Then there is a responsibility that I bear in all this, the need for others to see the 'for worse' of me when they are distracted by the 'for better' at commitment, and feel deceived about all the components of my evidently fragile being and nature.

Tuesday 21 December 2021

On a Tuesday, 56 years ago

Four days to Christmas

On a cold Tuesday morning, a boy-child was born, and for a manger, he had an incubator in which he lay for just over 2 months. Mary, the mother was soon back in the fields of work just after Joseph, the father had handled the hamster-sized boy and signed the papers to have the boy taken out of town. That is my nativity in a nutshell.

My heart is full of thanks and gratitude for the celebration of my 56th birthday, and what a year it has been, but we cannot dwell on the difficulties and hardships when there is much to be grateful for, for the blessings and the grace to see another year, in warmth, with love, and buoyed with hope for the future.

Do not fold to old

Much as I am excited, a little voice of distraction whispers within that I always strive to interrupt and challenge myself about the possible, the attainable and the achievable. I have to believe that at 56, there is no barrier to adventure, new horizons, long-term planning, fresh perspectives, knowledge and new ideas.
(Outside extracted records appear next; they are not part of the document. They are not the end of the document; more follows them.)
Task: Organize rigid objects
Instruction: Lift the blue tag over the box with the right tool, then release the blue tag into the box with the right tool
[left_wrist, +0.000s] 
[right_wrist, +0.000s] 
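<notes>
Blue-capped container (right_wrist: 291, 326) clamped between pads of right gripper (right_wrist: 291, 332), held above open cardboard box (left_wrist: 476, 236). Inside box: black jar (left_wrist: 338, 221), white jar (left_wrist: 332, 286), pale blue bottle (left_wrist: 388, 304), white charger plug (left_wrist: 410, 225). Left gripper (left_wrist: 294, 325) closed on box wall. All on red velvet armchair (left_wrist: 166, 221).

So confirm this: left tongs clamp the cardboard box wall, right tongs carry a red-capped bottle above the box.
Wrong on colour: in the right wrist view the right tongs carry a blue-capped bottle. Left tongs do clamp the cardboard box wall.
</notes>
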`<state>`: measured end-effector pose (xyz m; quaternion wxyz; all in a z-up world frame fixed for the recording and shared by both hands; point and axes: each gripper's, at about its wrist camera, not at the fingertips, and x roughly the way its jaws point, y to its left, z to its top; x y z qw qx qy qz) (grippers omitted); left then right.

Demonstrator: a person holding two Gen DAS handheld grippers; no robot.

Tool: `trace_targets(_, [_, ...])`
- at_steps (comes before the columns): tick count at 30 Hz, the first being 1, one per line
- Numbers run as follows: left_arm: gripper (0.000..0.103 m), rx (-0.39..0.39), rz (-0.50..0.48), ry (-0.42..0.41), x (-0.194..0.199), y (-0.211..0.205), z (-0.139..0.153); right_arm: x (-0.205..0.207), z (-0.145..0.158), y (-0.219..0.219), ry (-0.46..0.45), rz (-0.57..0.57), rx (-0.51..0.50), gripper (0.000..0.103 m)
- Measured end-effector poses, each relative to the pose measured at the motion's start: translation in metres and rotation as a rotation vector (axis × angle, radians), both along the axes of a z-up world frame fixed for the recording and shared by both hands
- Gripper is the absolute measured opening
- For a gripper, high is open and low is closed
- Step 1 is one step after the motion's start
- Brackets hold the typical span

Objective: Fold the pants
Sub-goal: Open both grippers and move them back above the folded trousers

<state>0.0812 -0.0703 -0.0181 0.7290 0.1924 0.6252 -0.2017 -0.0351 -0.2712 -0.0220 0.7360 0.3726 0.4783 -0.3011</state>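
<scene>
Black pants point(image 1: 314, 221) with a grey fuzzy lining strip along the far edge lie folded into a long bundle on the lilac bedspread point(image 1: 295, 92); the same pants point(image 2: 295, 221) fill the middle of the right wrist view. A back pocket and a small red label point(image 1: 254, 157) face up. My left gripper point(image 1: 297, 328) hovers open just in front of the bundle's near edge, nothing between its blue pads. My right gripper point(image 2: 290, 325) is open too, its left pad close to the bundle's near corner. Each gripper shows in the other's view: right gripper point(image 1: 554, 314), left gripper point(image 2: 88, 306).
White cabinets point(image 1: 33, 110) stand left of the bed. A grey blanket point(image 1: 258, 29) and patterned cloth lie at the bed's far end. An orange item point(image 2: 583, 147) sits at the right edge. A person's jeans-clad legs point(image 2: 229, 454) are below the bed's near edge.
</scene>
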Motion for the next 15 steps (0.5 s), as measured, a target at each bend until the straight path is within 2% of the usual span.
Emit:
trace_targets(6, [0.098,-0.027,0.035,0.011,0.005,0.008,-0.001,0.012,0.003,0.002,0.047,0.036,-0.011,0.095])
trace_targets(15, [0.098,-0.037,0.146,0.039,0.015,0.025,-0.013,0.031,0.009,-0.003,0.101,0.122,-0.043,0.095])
Indeed, things are harder as youth begins to creep away into the distant past, nothing is impossible. Obviously, I have to lay out plans, things to do, things to undo, places to go, lives to impact, even legacies to build amongst the myriad issues of life. My health is good, I have worked to attain some fitness, taken precautions in the midst of a pandemic, applied my energies where they can be productive and profitable.

Thanks and more thanks

My very close friends, Kola, Funmi, Steven, Patrick, and Sola, have supported me marvellously, urging me on through the days to the better and the brighter, they are all so different and yet together in their relationships with me bring a kind of completeness into the things that concern me. Thank you.
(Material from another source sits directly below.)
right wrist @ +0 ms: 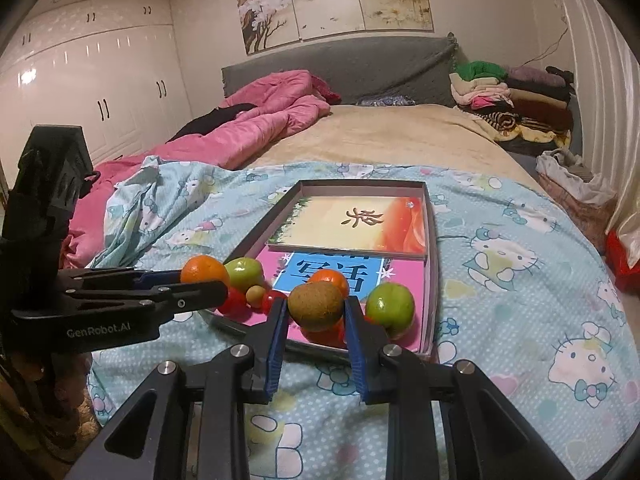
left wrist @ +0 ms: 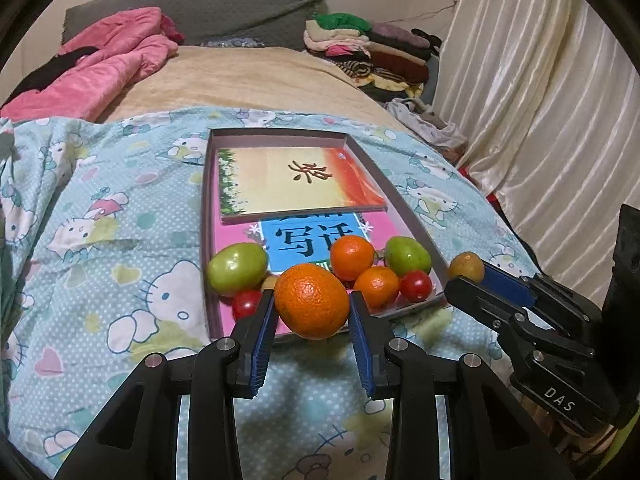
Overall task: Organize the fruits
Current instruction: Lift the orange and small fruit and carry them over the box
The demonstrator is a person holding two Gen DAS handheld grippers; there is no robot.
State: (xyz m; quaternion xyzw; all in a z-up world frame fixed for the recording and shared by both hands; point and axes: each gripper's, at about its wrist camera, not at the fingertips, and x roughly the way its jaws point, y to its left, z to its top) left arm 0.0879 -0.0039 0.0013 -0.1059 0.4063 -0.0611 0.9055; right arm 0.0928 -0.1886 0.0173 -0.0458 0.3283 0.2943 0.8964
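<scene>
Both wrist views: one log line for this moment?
left gripper: shut on orange | right gripper: shut on brown fruit | both held near tray front edge

We see the tray (left wrist: 404, 204) lying on the bedspread (left wrist: 100, 240), two books (left wrist: 296, 180) inside it toward the far end. The fruits crowd its near end, with the folded clothes pile (left wrist: 372, 52) well behind at the right.
</scene>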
My longsuffering siblings and even niblings (nieces and nephews) who all can supplant me as firstborn, not on a pot of soup like Esau, but in my demonstrated childlike demeanour, they give me such purpose, I am fulfilled. My aged parents being who they always have been, I love you all.

Most of all, I celebrate today again with the love of my life, Brian. You are my joy, you have persevered through these uncertain times of limitations, restrictions, and distance. I have truly been blessed with the incomparable companionship of an angelic being. You are the best.

I live like that there are not many tomorrows to come and as each day comes, new dreams tell of tomorrows I could never have anticipated with the hope and assurance that much more would be seen to laud, celebrate, and cherish. I am thankful for the day, today, the blessings, the prayers, the love, the life, and the joy it has brought. Faithful, my God is daily and always.

In the dark streets of Cape Town

All power is gone

I was preparing fish for our supper when the television suddenly went silent, checking what might have happened, it soon dawned on me that we had had a power cut. At a time, I thought it was one of those load-shedding events that have dogged electrical supply over the last few years, but this was unscheduled, it came out of the blue and there was no indication as to when power would be restored. [IOL: Technical fault causes power outages in Cape Town]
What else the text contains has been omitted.